• **What you should do**: Repeat every line of the material that follows, word for word.

• **Given information**:
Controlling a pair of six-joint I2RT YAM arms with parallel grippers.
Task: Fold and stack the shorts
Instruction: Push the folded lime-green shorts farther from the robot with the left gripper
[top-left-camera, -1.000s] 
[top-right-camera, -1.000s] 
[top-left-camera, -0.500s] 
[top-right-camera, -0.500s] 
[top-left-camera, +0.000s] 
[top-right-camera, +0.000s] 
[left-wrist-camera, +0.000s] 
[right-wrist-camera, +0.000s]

• **Task result**:
Controlling a pair of six-joint I2RT YAM arms with parallel grippers.
Task: Fold and stack the shorts
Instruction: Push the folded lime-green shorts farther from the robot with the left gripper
[top-left-camera, -1.000s] 
[top-right-camera, -1.000s] 
[top-left-camera, -0.500s] 
[top-right-camera, -0.500s] 
[top-left-camera, +0.000s] 
[top-right-camera, +0.000s] 
[left-wrist-camera, +0.000s] 
[right-wrist-camera, +0.000s]

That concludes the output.